In January 2003, the Chicago evening news contained sensational news of a different nature. Based on the evidence supporting their innocence, Governor George Ryan had exonerated Madison Hobley and three other condemned men. This time the news cameras showed Madison Hobley walking out of prison and into the arms of his family. Ryan himself becomes convinced of the inequities and fallibilities of capital punishment in Illinois: "How do you let innocent people march to death row without someone saying 'Stop the show.'"

In an unprecedented move, the Governor commuted the death sentences of every inmate on the state's Death Row. Criminal defense attorney William Moffitt comments on the Illinois revelations: "The Illinois system does not stand out as a broken system by itself. There's a broken system in Texas, there's a broken system in California, there's a broken system in Virginia, and there's a broken system in Florida. And every time the system examines itself, it turns out that it's broken."

While Ryan's momentous decision overturned the sentence of Madison Hobley, Bryan Stevenson's final appeals on behalf of Robert Tarver were denied because the racial bias in the jury selection had not been raised by his defense in the original trial. We do not know whether Robert Tarver killed Hugh Kite. Journalist Sam Harper describes his uncertainty until the very end: "As I walked with the other journalists, there was a guard ahead, leading us in... I just felt an overwhelming sense of evil, despair." But as we hear of Tarver's final moments in the execution chamber, as he scans the gathered witnesses, looking for a face he recognizes, we wonder whether a white man convicted of killing a black man would have ended up strapped to the electric chair, awaiting his death.

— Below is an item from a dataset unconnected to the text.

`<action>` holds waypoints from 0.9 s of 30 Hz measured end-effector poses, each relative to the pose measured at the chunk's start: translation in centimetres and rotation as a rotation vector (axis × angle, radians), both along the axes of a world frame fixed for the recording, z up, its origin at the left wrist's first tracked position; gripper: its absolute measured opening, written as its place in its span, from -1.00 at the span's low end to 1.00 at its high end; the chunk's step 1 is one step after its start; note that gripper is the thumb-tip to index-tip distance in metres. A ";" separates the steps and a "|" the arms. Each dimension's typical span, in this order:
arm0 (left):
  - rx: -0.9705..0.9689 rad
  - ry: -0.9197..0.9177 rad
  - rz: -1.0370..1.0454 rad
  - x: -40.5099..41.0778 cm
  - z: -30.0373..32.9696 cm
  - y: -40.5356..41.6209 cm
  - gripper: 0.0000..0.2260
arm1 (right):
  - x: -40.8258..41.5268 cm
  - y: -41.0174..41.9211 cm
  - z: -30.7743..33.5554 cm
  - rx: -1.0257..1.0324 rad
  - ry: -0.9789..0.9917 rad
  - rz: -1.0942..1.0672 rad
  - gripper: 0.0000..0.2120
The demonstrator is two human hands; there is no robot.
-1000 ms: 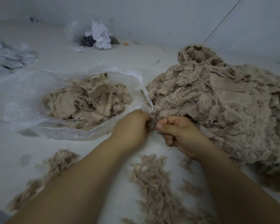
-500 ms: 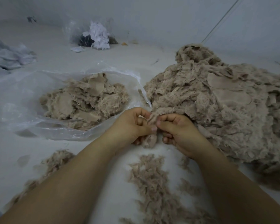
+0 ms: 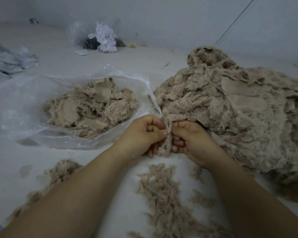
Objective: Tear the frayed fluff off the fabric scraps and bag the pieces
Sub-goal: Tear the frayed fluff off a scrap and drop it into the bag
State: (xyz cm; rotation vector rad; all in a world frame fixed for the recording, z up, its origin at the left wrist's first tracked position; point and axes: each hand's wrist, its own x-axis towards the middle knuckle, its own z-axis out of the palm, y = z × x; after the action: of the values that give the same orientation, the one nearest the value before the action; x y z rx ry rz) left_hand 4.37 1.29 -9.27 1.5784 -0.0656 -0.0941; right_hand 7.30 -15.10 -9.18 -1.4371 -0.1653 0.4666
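Both hands up front now, meeting at the near edge of the big pile of fabric scraps [image 3: 230, 107]. Left hand [image 3: 143, 133] pinches a fuzzy beige scrap [image 3: 165, 143] w/ thumb and curled fingers; right hand [image 3: 191, 136] grips the same scrap from the other side, fingers curled round it. Scrap hangs upright btwn them, lower end just over the white surface [image 3: 110, 54]. Half a sec ago the scrap showed only as a small tuft under the knuckles; now a longer strip is out in plain sight, and the hands sit a touch further apart on it. A full sec back the left hand was knuckles-up, hiding the piece altogether.

Left of the hands: clear plastic bag [image 3: 24, 103], mouth open toward the pile, w/ a heap of bagged pieces [image 3: 89, 107] inside. No change there. Torn fluff [image 3: 162, 193] trails across the surface btwn the forearms, more fluff by the left forearm [image 3: 58, 170], same as before.

Far back: a second clear bag w/ white and dark bits [image 3: 101, 36]. Far left edge: crumpled pale cloth [image 3: 7, 57].
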 end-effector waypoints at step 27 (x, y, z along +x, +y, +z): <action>-0.001 0.052 0.118 0.0 0.5 -0.8 -0.66 | -0.2 -0.3 0.1 -0.026 -0.061 0.054 -0.87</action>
State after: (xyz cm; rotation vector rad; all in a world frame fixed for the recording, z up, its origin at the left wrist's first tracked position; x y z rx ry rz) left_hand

The conclusion of Race to Execution leaves us with the exoneration of one man and the execution of another. In both cases, race is a factor impossible to avoid. "I no longer ask, do these people who committed these crimes deserve the death penalty," states Stevenson. "I ask, does society deserve to kill people, when they're so unwilling to engage in an honest conversation about the impact of race." Despite some signs of progress, William Moffitt is not hopeful that reforms will be adequate, "I think the notion of race is so powerful in our society, and it lies at such a deep-seated level, that we don't even notice it. And until you can wipe that slate clean, race is going to play an indelible role in who lives and who dies."